İstanbul Başakşehir’deki “Yuvam Bahçeşehir” projesinde çalışan işçilere haklarını aradıkları için ev hapsi kararı verilmesi, geniş çaplı tepkilere neden oldu.
İstanbul Başakşehir’de yer alan “Yuvam Bahçeşehir” projesi, Akar Grup ve Reis Elektrik iş birliğiyle AKP’li Başakşehir Belediyesi’nin destekleriyle hayata geçiriliyor. Ancak, proje inşaatında çalışan işçilerin hak arayışlarına karşılık olarak ev hapsi kararı verilmesi kamuoyunda büyük bir tepkiyle karşılandı. İnşaat-İş ve Dev Yapı-İş sendikalarının üyeleri, çalıştıkları inşaatlarda eylemler düzenleyerek bu karara tepkilerini gösterdiler.
Finans Merkezi inşaatında sendikalar tarafından yapılan eylem sırasında, sendika temsilcileri şu açıklamalarda bulundular: “Üyelerimizin gasbedilen hakları için sendikal görevimizi yerine getirdiğimiz için hakkımızda verilen ev hapsi kararı, işçi sınıfının örgütlenme hakkı karşısında hükümsüzdür.” Bu açıklama, işçilerin hak arayışlarına yönelik yasal baskıların, örgütlenme özgürlüğüne ciddi bir müdahale olduğunu vurgulamaktadır.
Yuvam Bahçeşehir projesindeki işçilere yönelik ev hapsi kararı, sadece inşaat sektöründe değil, tüm iş kollarında çalışanların hak arayışı süreçlerinde karşılaşabilecekleri potansiyel baskıların bir göstergesi olarak değerlendiriliyor. Bu durum, işçilerin haklarını arama ve sendikal faaliyetlerde bulunma özgürlüklerinin önündeki engelleri gözler önüne sermektedir.
Toplumun çeşitli kesimlerinden gelen tepkiler, işçi haklarına yönelik bu tür yasal müdahalelerin, demokratik toplum düzeni içerisinde kabul edilemez olduğu yönünde birleşiyor. İşçilerin örgütlenme özgürlüğü, uluslararası hukuk normları ve insan haklarına dayalı demokratik ilkeler çerçevesinde korunması gereken temel bir haktır.

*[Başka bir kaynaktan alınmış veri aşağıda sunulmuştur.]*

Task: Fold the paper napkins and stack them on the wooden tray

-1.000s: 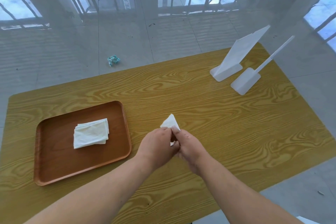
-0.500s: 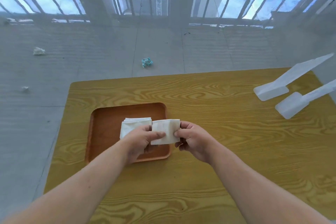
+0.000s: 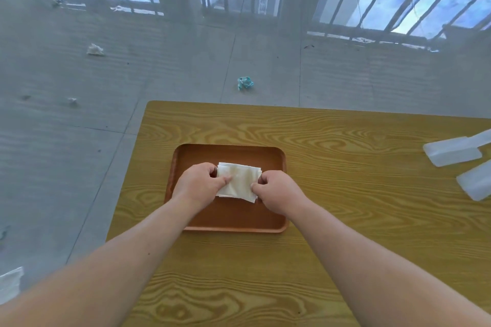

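Folded napkin being set onto the stack in the tray

A folded paper napkin [image 3: 237,180] is held over the middle of the wooden tray [image 3: 276,218], which rests on the worktop [image 3: 332,247]. The left hand [image 3: 198,184] is closed on its left edge with the thumb laid across the top; the right hand [image 3: 279,192] is pinched on its right edge. Layered edges are seen at the far and right sides, so at least one earlier folded napkin is judged to lie beneath; the count cannot be told. Release is not yet made. No unfolded napkins are seen on the worktop; two white plastic stands [image 3: 451,152] lie at the right edge. Whether further napkins remain cannot be told
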Demonstrator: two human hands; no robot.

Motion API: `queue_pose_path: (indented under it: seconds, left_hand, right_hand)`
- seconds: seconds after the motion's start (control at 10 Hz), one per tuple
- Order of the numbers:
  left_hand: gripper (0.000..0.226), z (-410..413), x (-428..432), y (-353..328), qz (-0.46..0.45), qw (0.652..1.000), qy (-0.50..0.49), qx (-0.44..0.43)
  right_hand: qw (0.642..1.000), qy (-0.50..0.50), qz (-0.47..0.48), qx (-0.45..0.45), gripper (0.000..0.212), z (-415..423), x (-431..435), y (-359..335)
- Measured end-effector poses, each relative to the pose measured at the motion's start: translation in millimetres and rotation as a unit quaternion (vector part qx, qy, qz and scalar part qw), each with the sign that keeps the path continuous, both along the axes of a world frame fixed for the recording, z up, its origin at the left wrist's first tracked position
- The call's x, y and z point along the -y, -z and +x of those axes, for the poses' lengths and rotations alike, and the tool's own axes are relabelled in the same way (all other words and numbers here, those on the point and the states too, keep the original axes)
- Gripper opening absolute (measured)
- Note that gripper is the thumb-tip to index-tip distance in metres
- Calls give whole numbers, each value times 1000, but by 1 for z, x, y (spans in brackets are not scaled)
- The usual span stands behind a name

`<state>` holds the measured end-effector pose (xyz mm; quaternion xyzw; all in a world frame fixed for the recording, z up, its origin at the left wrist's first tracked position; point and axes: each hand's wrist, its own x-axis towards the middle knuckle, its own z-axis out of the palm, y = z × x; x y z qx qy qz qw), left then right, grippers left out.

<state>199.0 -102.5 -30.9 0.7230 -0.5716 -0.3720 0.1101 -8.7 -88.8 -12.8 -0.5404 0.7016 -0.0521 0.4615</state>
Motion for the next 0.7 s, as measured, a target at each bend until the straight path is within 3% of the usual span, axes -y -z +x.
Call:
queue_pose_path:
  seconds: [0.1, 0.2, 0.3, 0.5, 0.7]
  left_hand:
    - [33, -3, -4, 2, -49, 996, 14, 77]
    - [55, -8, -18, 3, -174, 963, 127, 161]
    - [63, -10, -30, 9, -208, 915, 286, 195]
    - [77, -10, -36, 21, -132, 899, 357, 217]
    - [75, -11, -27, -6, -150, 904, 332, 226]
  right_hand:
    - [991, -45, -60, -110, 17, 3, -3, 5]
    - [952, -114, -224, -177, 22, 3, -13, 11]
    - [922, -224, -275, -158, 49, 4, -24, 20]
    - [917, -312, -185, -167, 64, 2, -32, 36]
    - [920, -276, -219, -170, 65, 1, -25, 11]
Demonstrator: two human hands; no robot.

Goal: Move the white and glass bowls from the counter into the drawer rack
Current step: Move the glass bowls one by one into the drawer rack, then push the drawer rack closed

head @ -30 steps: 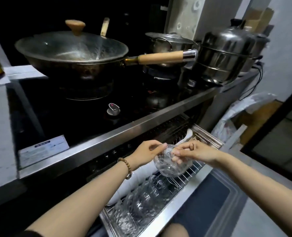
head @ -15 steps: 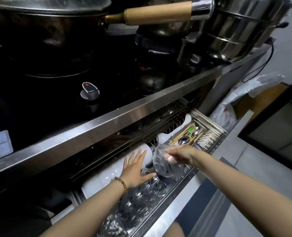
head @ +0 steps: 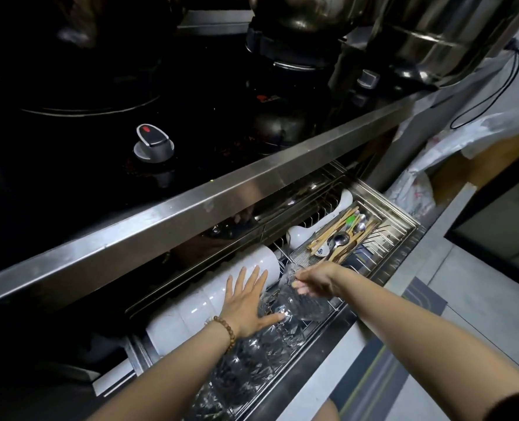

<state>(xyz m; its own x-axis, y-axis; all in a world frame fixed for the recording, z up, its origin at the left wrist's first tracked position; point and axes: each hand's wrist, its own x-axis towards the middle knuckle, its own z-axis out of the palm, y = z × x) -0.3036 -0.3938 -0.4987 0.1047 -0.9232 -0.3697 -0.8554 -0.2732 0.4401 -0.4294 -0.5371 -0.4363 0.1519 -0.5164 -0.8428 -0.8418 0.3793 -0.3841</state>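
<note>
The right hand (head: 314, 282) pinches the rim of a clear faceted glass bowl (head: 300, 302), tilting it on edge at the end of the row of glass bowls (head: 246, 369) in the steel wire drawer rack (head: 383, 235); the left hand (head: 247, 302), fingers spread flat and gripping nothing, presses the stacked white ceramic bowls (head: 197, 305) and the row, probably steadying them so that the newcomer nests without toppling.

White bowls (head: 218, 296), clear faceted glass bowls (head: 246, 369), silver drawer rack (head: 404, 235), brown beaded bracelet (head: 226, 328).
</note>
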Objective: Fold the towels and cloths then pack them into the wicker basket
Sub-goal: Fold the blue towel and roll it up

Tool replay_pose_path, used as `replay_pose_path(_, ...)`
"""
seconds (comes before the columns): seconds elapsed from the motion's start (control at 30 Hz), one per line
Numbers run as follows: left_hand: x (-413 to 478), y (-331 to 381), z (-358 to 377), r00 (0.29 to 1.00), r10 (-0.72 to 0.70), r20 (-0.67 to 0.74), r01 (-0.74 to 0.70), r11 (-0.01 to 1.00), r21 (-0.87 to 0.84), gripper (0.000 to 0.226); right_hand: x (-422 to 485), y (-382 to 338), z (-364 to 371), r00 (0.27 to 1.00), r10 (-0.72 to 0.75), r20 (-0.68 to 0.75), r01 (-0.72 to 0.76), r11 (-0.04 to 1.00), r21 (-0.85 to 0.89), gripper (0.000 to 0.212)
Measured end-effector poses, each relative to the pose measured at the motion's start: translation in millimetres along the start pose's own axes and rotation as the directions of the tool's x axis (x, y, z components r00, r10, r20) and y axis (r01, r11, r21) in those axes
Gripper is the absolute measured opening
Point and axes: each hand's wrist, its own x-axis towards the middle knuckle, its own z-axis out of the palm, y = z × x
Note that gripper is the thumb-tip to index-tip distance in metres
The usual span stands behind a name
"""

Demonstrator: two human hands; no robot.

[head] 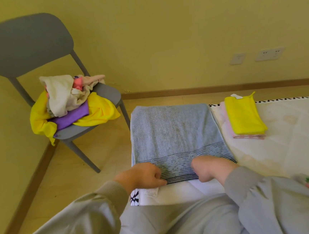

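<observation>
Nearest the camera, two grey knitted sleeves (239, 182) reach forward to the near hem of a light blue terry towel (171, 132), which lies flat and spread on the left end of a white padded mat (291, 133) with black markings along its edge. The left hand (145, 175) sits at the towel's near left corner, knuckles up, its fingers (157, 174) curled and pinching the dark-striped hem. The right hand (208, 168) is on the same hem, to the right of the towel's middle, bent down at the wrist with its fingers curled onto the cloth and gripping it; their tips are hidden under the hand. A small white label (151, 191) lies on the mat just in front of the towel, beside the left hand. To the right of the towel and near its far corner, a folded yellow microfibre cloth (243, 114) rests on top of a folded pink cloth (248, 136) on the mat. To the left of the towel, on the wooden floor (80, 170), stands a grey plastic chair (24, 48) whose seat carries a loose pile of unfolded cloths (64, 98) in yellow, purple, white and pink. Beyond the towel, on the yellow wall, are two pale wall sockets (269, 53).
</observation>
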Motion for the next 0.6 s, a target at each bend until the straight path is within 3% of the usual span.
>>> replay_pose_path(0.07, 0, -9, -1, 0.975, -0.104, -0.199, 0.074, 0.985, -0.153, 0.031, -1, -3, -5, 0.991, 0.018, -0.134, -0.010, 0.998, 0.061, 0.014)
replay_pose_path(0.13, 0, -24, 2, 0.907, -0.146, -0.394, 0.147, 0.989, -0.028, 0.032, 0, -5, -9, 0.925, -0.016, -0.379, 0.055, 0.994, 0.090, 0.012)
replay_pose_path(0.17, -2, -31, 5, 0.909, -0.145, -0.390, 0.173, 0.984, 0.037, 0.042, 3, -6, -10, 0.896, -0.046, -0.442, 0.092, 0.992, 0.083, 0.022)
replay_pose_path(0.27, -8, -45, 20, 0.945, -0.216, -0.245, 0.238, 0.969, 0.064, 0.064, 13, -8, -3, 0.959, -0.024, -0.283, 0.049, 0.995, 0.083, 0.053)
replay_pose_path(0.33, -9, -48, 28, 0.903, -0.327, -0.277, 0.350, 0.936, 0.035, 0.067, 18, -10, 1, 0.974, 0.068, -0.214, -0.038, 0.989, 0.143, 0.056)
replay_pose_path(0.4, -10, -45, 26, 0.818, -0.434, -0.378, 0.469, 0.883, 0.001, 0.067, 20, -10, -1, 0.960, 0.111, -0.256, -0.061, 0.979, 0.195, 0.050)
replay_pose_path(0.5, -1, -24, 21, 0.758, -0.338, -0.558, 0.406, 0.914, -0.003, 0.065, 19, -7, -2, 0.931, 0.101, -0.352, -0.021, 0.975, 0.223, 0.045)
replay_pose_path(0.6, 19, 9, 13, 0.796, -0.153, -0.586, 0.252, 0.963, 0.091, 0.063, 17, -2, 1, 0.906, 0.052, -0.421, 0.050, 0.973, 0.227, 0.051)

Bu bağlamda, Yuvam Bahçeşehir projesinde yaşananlar, Türkiye’de işçi hakları ve sendikal özgürlüklerin durumu hakkında ciddi soru işaretleri uyandırmaktadır. İşçilerin hak arayışlarının yasal baskılarla engellenmesi, sadece ilgili işçiler ve sendikalar için değil, tüm toplum için kaygı verici bir durumdur.